ASSIGNED TASK - The needed output is the run of lines below from the one containing "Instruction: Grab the" through the one containing "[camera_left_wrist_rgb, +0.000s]", copied exactly and free of pictures.

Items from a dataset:

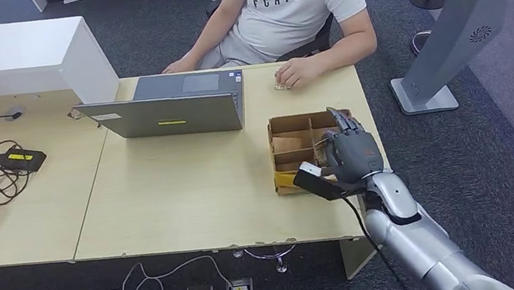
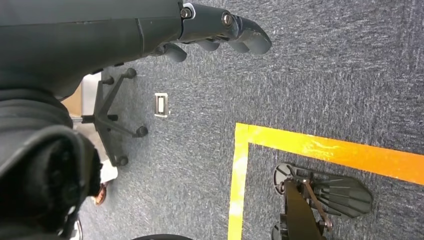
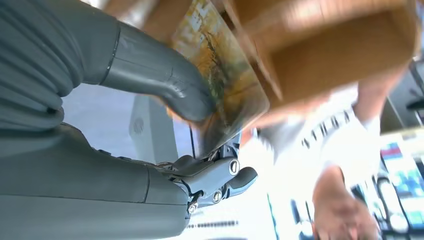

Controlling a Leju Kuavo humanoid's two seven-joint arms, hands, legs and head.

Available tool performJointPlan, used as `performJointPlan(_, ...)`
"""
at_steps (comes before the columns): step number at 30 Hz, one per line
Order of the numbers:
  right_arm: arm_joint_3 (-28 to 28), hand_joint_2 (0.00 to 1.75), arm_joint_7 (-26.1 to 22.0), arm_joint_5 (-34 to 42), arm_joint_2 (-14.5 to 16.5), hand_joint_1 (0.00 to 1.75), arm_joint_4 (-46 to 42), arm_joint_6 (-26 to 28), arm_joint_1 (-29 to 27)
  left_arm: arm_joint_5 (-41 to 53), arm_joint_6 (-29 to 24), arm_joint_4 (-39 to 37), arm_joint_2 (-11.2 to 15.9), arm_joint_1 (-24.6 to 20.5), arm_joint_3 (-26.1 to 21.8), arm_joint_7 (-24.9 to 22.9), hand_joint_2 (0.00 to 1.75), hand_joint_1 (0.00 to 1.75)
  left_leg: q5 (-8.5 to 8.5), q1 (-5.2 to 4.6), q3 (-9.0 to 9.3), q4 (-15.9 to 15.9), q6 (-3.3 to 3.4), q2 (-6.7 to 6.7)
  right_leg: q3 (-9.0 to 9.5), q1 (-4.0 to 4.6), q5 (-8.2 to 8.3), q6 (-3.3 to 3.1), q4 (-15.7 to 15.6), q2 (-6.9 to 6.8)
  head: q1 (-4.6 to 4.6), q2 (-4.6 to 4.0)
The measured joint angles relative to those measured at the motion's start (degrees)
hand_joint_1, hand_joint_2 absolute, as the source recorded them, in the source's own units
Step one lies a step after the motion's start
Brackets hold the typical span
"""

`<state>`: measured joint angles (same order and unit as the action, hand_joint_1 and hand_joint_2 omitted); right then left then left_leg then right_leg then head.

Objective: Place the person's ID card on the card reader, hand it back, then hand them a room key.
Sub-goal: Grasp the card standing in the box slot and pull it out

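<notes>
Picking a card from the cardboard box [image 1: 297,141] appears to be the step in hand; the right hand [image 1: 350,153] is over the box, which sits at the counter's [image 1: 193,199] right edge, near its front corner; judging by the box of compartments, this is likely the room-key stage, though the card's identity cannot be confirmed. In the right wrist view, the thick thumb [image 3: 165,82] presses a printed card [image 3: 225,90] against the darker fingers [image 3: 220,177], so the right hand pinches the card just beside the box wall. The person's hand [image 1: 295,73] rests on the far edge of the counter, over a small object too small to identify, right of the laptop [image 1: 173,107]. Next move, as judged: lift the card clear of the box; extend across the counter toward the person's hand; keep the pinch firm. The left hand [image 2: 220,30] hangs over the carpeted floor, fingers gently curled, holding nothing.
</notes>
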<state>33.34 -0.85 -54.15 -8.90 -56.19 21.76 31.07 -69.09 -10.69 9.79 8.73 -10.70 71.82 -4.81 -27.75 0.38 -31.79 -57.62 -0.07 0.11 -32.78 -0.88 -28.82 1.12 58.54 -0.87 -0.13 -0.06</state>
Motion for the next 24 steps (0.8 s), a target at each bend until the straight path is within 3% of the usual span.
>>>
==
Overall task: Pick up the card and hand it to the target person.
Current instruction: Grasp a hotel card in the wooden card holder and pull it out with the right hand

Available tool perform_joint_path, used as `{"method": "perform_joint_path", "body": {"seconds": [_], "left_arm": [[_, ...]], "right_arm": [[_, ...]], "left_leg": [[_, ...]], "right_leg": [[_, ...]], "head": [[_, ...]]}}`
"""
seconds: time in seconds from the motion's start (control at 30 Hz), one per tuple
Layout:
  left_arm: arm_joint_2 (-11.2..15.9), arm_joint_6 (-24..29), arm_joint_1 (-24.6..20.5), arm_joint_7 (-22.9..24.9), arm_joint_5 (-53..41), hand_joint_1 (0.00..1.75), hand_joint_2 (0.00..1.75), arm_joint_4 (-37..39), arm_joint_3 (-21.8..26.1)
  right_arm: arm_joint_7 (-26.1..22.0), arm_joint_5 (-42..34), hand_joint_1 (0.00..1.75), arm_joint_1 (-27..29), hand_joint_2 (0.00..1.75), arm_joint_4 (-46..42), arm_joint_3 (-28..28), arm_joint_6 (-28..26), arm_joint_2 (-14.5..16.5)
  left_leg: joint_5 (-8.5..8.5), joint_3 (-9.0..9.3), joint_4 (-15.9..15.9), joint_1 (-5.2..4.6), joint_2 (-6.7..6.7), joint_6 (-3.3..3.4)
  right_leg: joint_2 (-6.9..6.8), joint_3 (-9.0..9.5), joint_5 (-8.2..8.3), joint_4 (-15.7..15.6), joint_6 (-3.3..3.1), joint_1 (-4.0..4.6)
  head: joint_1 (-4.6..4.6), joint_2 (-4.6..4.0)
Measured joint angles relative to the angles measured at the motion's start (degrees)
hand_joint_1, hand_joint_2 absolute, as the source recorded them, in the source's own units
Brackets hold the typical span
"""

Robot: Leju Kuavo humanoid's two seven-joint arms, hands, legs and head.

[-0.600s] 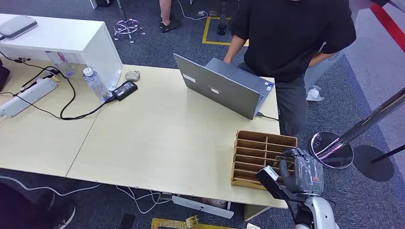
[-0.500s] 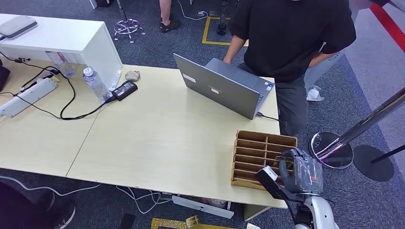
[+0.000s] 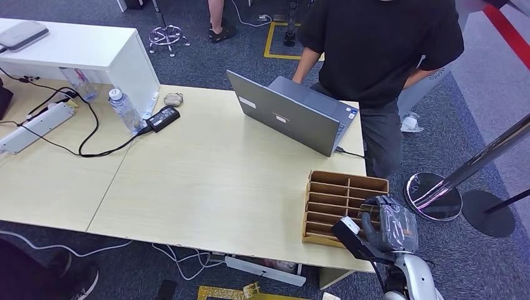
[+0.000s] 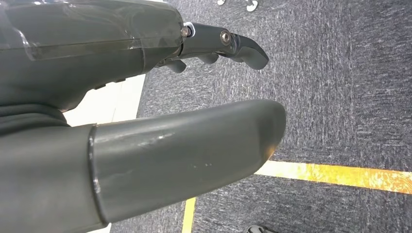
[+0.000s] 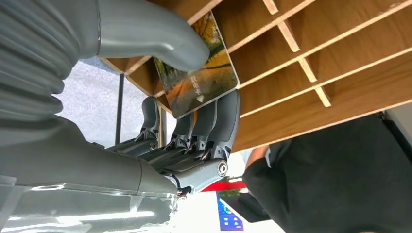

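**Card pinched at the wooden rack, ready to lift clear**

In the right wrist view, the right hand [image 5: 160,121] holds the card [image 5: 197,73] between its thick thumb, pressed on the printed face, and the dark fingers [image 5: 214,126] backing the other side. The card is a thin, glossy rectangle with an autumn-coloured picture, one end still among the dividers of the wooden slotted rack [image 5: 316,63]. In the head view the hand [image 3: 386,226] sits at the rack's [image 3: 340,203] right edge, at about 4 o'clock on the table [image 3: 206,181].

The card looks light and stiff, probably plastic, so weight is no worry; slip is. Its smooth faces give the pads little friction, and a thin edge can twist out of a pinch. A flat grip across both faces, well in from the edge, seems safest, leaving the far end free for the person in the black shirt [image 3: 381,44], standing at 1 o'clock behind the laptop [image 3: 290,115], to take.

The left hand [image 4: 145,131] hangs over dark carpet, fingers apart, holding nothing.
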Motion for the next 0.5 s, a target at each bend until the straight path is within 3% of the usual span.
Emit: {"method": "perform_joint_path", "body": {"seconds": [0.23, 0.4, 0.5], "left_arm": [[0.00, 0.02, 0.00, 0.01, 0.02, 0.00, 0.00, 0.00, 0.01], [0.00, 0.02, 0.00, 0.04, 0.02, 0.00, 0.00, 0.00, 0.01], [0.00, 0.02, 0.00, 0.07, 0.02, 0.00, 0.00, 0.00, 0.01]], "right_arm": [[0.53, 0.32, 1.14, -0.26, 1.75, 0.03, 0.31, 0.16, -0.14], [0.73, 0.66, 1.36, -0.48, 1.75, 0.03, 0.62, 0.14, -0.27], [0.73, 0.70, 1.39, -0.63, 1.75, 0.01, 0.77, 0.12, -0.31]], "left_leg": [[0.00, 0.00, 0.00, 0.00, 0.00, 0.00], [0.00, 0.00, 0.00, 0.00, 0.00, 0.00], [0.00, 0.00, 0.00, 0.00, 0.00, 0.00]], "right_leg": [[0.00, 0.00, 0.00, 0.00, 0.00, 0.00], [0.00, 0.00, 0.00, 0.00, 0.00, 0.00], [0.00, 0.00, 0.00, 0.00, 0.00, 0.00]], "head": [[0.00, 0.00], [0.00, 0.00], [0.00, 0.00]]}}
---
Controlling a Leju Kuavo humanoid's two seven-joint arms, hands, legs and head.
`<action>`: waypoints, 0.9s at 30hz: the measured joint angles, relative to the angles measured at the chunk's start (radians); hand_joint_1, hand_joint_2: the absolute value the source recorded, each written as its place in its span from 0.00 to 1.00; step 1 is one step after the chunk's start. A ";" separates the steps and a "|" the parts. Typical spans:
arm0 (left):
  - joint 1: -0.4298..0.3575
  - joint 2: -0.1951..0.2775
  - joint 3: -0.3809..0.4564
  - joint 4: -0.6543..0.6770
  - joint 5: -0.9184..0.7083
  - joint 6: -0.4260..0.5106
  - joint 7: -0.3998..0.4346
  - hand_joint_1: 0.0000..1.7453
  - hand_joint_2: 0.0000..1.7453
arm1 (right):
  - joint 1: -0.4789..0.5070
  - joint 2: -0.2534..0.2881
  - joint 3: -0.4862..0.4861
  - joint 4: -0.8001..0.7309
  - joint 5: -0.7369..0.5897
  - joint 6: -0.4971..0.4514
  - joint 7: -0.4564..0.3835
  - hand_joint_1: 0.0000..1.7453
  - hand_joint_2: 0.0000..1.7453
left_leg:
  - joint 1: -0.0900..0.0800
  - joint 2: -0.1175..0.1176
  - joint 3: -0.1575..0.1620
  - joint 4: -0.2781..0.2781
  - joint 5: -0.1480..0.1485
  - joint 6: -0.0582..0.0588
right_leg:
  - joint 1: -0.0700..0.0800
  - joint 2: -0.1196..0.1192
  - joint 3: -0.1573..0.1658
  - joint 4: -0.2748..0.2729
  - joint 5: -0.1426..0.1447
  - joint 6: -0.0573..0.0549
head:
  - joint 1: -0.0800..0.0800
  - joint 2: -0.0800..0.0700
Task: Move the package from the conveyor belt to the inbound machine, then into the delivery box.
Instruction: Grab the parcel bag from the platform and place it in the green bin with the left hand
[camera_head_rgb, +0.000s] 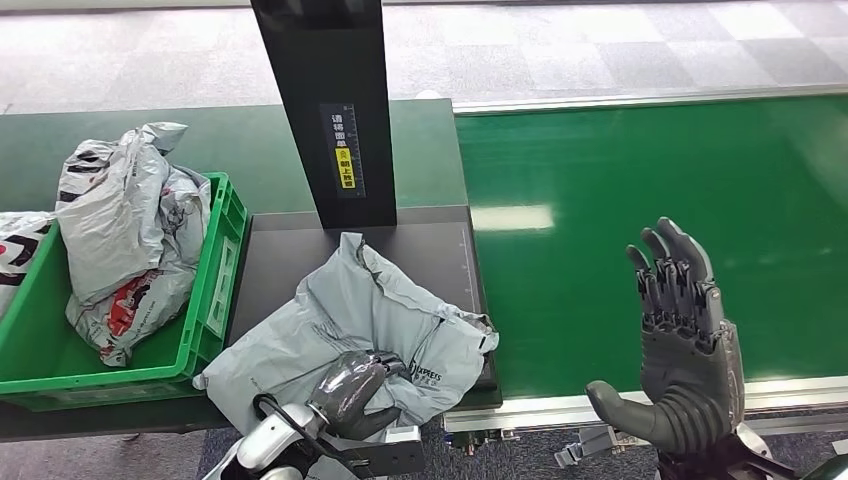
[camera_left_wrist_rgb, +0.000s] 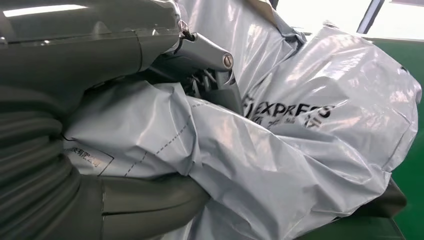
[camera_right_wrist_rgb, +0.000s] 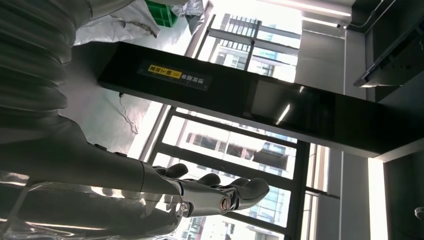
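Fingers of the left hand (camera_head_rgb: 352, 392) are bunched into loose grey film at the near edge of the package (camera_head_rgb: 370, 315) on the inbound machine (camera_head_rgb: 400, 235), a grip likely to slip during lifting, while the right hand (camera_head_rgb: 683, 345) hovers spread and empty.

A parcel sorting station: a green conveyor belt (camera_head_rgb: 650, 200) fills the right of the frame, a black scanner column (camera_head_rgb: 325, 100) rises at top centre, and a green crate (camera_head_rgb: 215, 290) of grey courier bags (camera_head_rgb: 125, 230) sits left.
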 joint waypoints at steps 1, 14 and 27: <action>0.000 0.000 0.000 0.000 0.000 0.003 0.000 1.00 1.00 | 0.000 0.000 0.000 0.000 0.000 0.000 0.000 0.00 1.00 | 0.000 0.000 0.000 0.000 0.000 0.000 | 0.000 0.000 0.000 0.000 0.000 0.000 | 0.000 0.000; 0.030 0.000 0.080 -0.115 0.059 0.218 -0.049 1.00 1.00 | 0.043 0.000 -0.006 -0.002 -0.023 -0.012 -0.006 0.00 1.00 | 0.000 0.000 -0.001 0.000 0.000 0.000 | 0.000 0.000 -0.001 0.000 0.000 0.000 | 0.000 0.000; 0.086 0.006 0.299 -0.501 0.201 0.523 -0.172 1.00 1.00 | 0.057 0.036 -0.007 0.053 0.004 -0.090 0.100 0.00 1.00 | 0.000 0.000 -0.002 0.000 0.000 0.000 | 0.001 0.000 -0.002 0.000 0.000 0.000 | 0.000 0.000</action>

TASK OUTPUT -
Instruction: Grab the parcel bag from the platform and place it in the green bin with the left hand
[camera_head_rgb, +0.000s] 
[camera_left_wrist_rgb, +0.000s] 

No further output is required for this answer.